Not that Amtrak is doing a great job when it is in charge. On Monday, an Acela train from Washington, DC, to Penn Station decoupled en route. Nobody was harmed, but if you were on your way to the bathroom, you could have fallen right off. And Amtrak has been slow in critical projects like maintaining Penn Station’s tracks and installing speed-control technology.
Even this supposedly superior Washington-to-Boston corridor suffers from the same problem: a dizzying array of shared responsibility for tracks and signals from freight to commuter railroads along the way harms accountability.
It also prevents Amtrak from offering real high-speed service, because Amtrak doesn’t have enough straight stretches of track to go fast on. It’s still nearly as quick to drive to Boston as it is to take the Acela, and far cheaper.
And if the Hudson Tunnel eventually fails, stranding New Jersey Transit commuters as well as Amtrak riders, this muddled accountability is also the culprit. Washington can’t decide just how much of the project Amtrak should pay for, versus New York and New Jersey.
You’d think it might be easier to provide fast service through the open countryside. Nope. In 2016, a cattle-feed truck rolled into some tracks owned by BNSF, another freight company, denting them. An Amtrak train came along and derailed, injuring 28.
It’s easy to suggest privatizing passenger rail — except it doesn’t solve the problem.
In January, a private company started running a passenger train service, called Brightline, up Florida’s East Coast. It’s super-cool to have a new, private train service somewhere in the country. Except the Brightline trains also share tracks with freight operators and across roadways. In its first month of service, two Brightline trains killed two people on the tracks in two separate incidents — and the same thing happened twice in testing, as well.
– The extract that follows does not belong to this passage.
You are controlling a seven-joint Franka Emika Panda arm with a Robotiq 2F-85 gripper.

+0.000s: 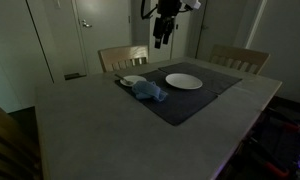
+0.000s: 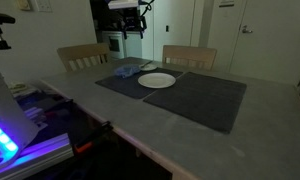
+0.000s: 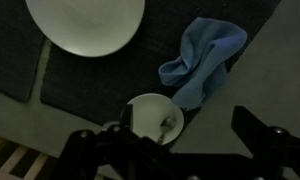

Both victims last month apparently tried to cross the tracks despite gates and signals warning of an approaching train. But people’s propensity to do that is why you separate trains from roadways.
Without a government commitment to building a network of safe tracks and trains, private passenger train operators are just as stuck as Amtrak. And that commitment isn’t just money: It means taking swaths of land along railroad corridors, including in densely populated areas, via eminent domain.
It’s a big cultural decision: Does America want to be more like Europe and Asia, where people live more closely together, making tens of billions of dollars of investment in infrastructure to move them around economical? Or does it want to get out of the railroad business completely in much of the country — and put the money saved toward achingly slow improvements from Washington to Boston?
As it is, Amtrak is providing bad and unsafe service to everyone — and safe high-speed service to no one.